## Supplied information
------------

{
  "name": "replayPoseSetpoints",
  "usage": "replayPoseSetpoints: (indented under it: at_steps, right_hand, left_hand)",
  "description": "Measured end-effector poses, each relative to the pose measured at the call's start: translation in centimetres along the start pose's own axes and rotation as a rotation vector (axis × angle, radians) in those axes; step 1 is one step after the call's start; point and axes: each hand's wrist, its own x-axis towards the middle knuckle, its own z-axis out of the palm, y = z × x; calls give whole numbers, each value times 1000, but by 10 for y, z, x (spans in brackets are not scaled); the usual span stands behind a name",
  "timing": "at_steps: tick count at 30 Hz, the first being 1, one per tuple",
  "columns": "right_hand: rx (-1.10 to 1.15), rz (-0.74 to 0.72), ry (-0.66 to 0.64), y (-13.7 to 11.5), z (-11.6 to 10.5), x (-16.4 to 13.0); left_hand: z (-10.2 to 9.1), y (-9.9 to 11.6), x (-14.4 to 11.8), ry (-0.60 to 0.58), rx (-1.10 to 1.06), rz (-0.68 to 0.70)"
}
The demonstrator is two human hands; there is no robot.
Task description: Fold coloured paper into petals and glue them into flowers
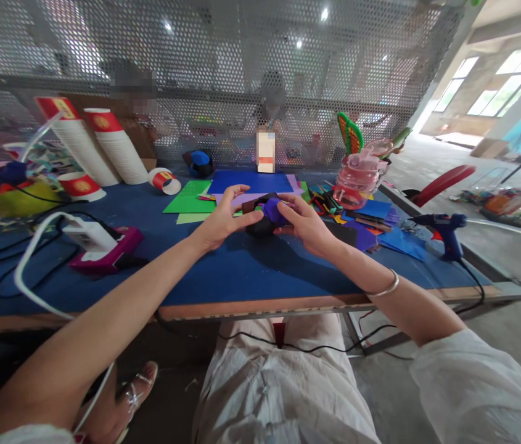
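Observation:
Above the blue tabletop, between my two hands, is a rounded black and purple craft piece (262, 227); its exact kind cannot be made out. My left hand (221, 221) holds it from the left, thumb across its side and index finger lifted away. On the other side, my right hand (309, 227) is closed on the purple part, thumb pressing its front. The fingers behind the piece are partly hidden. Just beyond lie sheets of blue (251, 180) and green (186, 198) craft material.
Stacked paper cups (119, 151) stand back left, near a similar black and blue piece (201, 163). A purple power strip (107, 250) with cables lies left. To the right are a pink jug (357, 179), coloured scraps (401, 240) and a glue gun (447, 234). Perforated metal (223, 68) rises behind.

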Motion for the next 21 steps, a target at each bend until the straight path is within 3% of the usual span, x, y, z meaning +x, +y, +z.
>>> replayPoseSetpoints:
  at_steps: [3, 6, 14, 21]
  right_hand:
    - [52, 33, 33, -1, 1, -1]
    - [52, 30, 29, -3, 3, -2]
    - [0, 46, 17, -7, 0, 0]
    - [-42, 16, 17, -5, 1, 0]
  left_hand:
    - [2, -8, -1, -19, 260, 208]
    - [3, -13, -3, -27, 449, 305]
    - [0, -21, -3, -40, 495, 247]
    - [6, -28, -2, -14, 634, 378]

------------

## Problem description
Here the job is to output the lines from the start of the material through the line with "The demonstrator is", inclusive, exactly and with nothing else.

## Answer to the exercise
{
  "name": "replayPoseSetpoints",
  "usage": "replayPoseSetpoints: (indented under it: at_steps, right_hand, left_hand)",
  "description": "Measured end-effector poses, each relative to the pose measured at the call's start: translation in centimetres along the start pose's own axes and rotation as a rotation vector (axis × angle, radians) in those axes; step 1 is one step after the call's start; point and axes: each hand's wrist, its own x-axis towards the middle knuckle, its own z-axis out of the palm, y = z × x; calls give whole numbers, each value times 1000, but by 10 for y, z, x (spans in brackets are not scaled); the usual span stands behind a name",
  "timing": "at_steps: tick count at 30 Hz, the first being 1, one per tuple",
  "columns": "right_hand: rx (-1.10 to 1.15), rz (-0.74 to 0.72), ry (-0.66 to 0.64), y (-13.7 to 11.5), z (-11.6 to 10.5), x (-16.4 to 13.0); left_hand: z (-10.2 to 9.1), y (-9.9 to 11.6), x (-14.4 to 11.8), ry (-0.60 to 0.58), rx (-1.10 to 1.06), rz (-0.68 to 0.70)"
}
The demonstrator is two human hands; there is no robot.

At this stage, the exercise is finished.